# [Exercise details]
Only a number is expected: the count of lines in the listing where "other" occurs.

# [Dataset extract]
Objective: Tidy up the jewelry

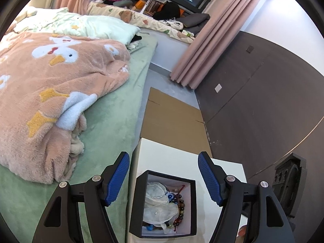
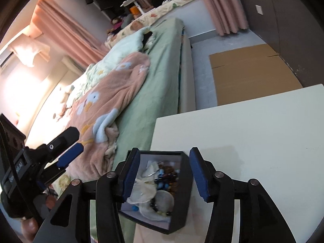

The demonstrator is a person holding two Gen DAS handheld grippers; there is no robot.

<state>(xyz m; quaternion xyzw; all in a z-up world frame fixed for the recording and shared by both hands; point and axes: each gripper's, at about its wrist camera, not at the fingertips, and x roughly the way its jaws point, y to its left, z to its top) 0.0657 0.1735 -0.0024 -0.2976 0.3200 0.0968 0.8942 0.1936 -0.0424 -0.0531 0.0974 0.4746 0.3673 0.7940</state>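
Observation:
A black box (image 1: 192, 206) with a white inside stands on the white table (image 1: 168, 158). It holds bead bracelets (image 1: 180, 204), sheer white pouches (image 1: 160, 210) and a thin silver bangle. My left gripper (image 1: 164, 174) is open and empty, its blue pads above and to either side of the box. In the right wrist view the same box (image 2: 182, 202) lies between the open fingers of my right gripper (image 2: 165, 172), which hovers over it. Beads (image 2: 166, 178) and pouches (image 2: 141, 192) show inside. The left gripper (image 2: 68, 154) shows at the left.
A bed with a green sheet (image 1: 113, 121) and a pink duck blanket (image 1: 50, 81) runs along the table's left. Flat cardboard (image 1: 172, 117) lies on the floor beyond the table. A dark wall (image 1: 263, 93) and pink curtain (image 1: 202, 50) stand to the right.

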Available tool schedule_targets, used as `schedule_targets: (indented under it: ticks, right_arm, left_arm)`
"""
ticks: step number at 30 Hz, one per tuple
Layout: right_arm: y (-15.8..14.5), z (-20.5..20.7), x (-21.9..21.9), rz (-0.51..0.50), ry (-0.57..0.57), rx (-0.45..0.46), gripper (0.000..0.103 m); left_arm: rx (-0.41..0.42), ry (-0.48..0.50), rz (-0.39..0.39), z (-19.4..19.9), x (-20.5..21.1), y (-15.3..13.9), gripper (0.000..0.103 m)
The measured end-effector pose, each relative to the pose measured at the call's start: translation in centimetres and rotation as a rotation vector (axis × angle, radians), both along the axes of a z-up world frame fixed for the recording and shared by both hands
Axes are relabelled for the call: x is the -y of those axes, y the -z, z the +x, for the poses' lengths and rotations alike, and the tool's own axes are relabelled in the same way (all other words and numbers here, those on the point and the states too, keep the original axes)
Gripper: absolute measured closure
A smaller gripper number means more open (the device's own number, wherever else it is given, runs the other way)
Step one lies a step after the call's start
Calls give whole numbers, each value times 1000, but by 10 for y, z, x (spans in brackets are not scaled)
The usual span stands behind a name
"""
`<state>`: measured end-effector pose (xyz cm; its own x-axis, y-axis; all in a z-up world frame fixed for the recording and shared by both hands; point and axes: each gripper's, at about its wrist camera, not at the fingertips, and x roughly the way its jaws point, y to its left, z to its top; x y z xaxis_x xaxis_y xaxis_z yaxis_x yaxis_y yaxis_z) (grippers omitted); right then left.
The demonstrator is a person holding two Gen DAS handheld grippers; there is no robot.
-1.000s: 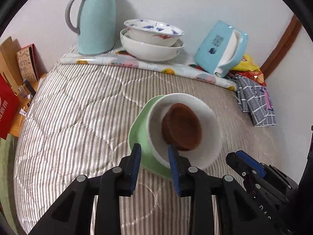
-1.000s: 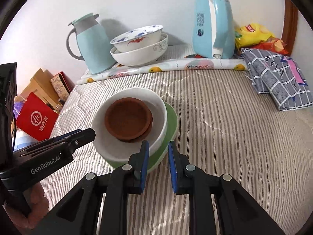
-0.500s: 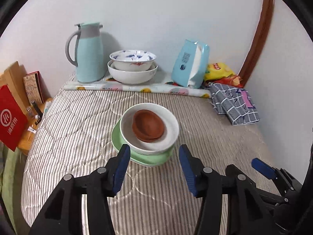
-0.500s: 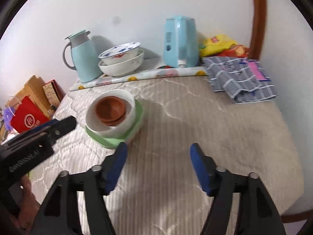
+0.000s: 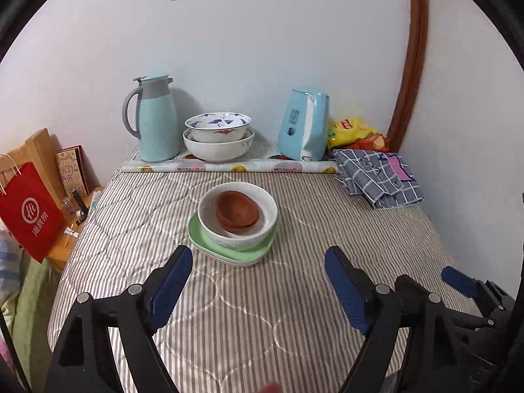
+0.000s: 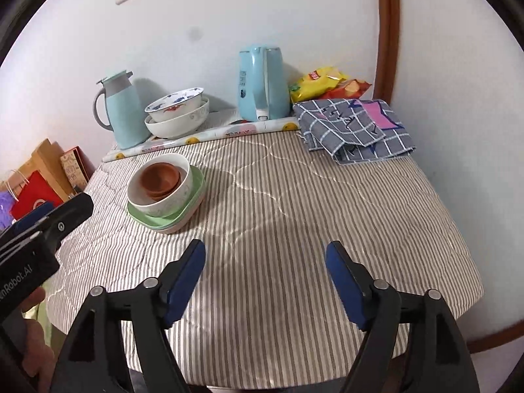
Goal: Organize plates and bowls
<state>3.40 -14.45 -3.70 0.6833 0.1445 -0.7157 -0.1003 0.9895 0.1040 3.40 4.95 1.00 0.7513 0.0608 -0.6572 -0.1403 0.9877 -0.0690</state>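
**Stacked dishes sit clear of both open tongs**

The left tongs gape wide with nothing between their blue pads. From them, the stack of dishes lies at about 12 o'clock, near but not touching: two brown bowls nest inside a white bowl, which sits on a green plate with a paler plate edge showing beneath it. The right tongs are spread just as wide and hold nothing; from them the same stack lies at about 10 o'clock, well apart.

All rests on a quilted cloth with thin grey and white stripes and curved stitching. At 12 o'clock beyond the stack, two more bowls are nested against the wall, the upper one white with blue and red painted figures, the lower plain white and glossy. To their left stands a pale blue jug with a grey handle and collar; to their right, a pale blue kettle bearing a small label too fine to read. They stand on a glossy sheet printed with fruit.

At 2 o'clock lies a folded checked grey cloth with a pink patch, and behind it a yellow snack bag, its logo illegible. At 9 o'clock a red paper bag carries a white round emblem over characters. In the right view, the left tongs' black body reads "nRobot.AI".
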Motion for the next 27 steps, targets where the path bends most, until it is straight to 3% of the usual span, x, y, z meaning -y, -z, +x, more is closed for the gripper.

# [Exercise answer]
2